Figura 7 – Imagens de páginas de vídeo sobre maquiagem com autoria de mulher negra

Fonte: Buscador do YouTube. Acesso em 6 mar 2018:

Essas buscas remeteram à palestra-performance de Grada Kilomba, no MIT-SP, em 6 de março de 2016, quando apontou como a sua característica de homem branco o coloca no topo do poder em suas relações, visto que não é chamado a refletir sobre ser homem branco, ou seja, não necessita passar por um processo cotidiano de racialização. Sobre as interseções de demarcações de gênero e raça, a autora descreve: “Uma mulher negra diz que ela é uma mulher negra. Uma mulher branca diz que ela é uma mulher. Um homem branco diz que é uma pessoa”.

A palestrante ainda destacou que a branquitude, assim como outras identidades que estão no poder, não precisa ser nomeada diariamente.

[A branquitude] É uma identidade que se coloca no centro de tudo, mas tal centralidade não é reconhecida como relevante, porque é apresentada como sinônimo de humano. […] E acreditem em mim, não existe uma posição mais privilegiada do que ser apenas a norma e a normalidade. (KILOMBA, 2016).

A ideia do branco como modelo universal da humanidade é tratada nos estudos sobre branquitude que apontam o branqueamento como um processo inventado e mantido pela elite branca, embora considerado, pela mesma elite, como um problema originado entre negros, descontentes e desconfortáveis com a sua condição racial. Porém, o pacto narcísico entre os brancos, ilustrado no modo de funcionamento dos buscadores, revela como a elite faz uma apropriação simbólica que fortalece a autoestima e o autoconceito do grupo branco em detrimento dos demais, e essa apropriação acaba por legitimar suas supremacias econômica, política e social (BENTO, 2012). O sujeito universal branco está presente nos mecanismos de busca da internet, ainda que não revelem como operam os algoritmos que o gerenciam.

Em seu livro, Algoritmos de Opressão: Como Mecanismos de Busca Reforçam o Racismo, Noble (2018) apresenta os resultados de ampla pesquisa sobre algoritmos e representação de mulheres e de mulheres negras no mecanismo de busca do Google. A autora usou telas reais do recurso “autocompletar” do buscador para mostrar como sexismo e misoginia estão presentes nas sugestões do buscador.

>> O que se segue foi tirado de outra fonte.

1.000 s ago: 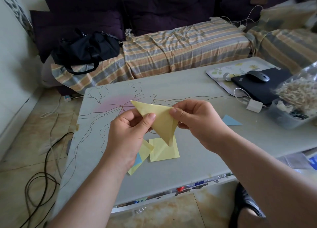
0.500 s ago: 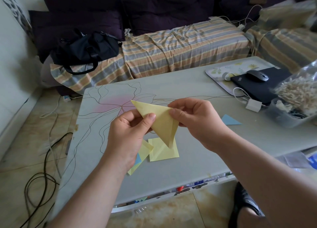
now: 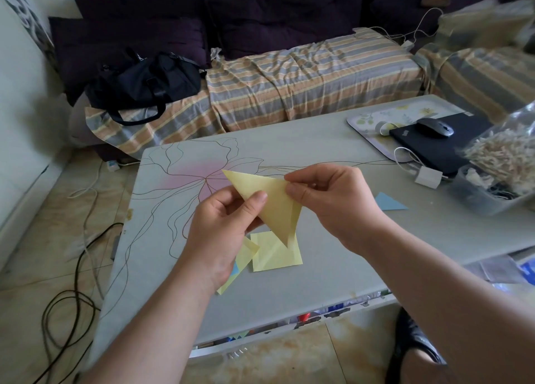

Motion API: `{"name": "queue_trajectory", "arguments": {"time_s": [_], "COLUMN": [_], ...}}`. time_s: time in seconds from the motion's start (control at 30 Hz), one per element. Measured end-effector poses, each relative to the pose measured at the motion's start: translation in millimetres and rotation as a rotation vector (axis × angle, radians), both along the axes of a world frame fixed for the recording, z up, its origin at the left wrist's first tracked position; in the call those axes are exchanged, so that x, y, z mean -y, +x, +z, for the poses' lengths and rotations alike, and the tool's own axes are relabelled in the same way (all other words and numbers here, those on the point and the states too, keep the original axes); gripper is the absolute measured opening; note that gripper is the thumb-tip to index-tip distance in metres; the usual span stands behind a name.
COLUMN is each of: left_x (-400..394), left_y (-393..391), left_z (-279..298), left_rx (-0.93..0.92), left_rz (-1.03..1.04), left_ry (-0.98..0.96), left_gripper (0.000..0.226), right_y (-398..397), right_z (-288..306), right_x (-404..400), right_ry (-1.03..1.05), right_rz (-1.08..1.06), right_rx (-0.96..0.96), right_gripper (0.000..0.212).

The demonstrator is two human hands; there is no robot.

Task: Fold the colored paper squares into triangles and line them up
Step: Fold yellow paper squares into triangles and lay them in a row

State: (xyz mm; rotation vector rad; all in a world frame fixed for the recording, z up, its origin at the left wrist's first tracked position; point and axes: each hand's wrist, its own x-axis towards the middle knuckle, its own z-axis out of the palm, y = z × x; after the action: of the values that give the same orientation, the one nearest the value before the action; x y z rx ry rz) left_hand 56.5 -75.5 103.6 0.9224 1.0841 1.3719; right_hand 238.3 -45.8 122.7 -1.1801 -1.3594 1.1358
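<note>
Yellow triangle [image 3: 270, 202] is held above the table [image 3: 318, 152], pinched by left hand [image 3: 223, 233] and right hand [image 3: 335, 201]; a yellow square [image 3: 275, 256] lies beneath them.

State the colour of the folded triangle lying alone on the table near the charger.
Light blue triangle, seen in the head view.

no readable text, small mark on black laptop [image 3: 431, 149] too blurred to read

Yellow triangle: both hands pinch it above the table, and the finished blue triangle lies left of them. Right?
Not quite. In the head view the blue triangle lies right of the hands; the left hand and right hand do pinch the yellow triangle above the table.
</note>
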Motion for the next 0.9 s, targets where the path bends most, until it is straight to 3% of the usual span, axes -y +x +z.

A autora utilizou termos como black girls ou why are Black people so e revela como os mecanismos de busca privilegiam pontos de vista focados em figuras de poder. A hiperssexualização de mulheres negras nos resultados, por exemplo, é fruto de padrões de busca por conteúdos sexuais e pornográficos ligados a mulheres negras. A autora associa os problemas ao uso puramente comercial do Google, bem como à falta de representatividade entre os seus funcionários, aqueles que pensam e operacionalizam a plataforma.

Essas e outras evidências revelam que, ao contrário da crença tecnocrática de que a eliminação do fator humano traria mais clareza e objetividade a processos sensíveis conduzidos por máquinas, observa-se a reprodução de antigos sistemas de desigualdades na relação entre os atores humanos e não humanos. Diante disso, é necessário lançar um olhar para esses fenômenos que considera a identidade étnico-racial como um elemento importante na análise de experiências com a internet.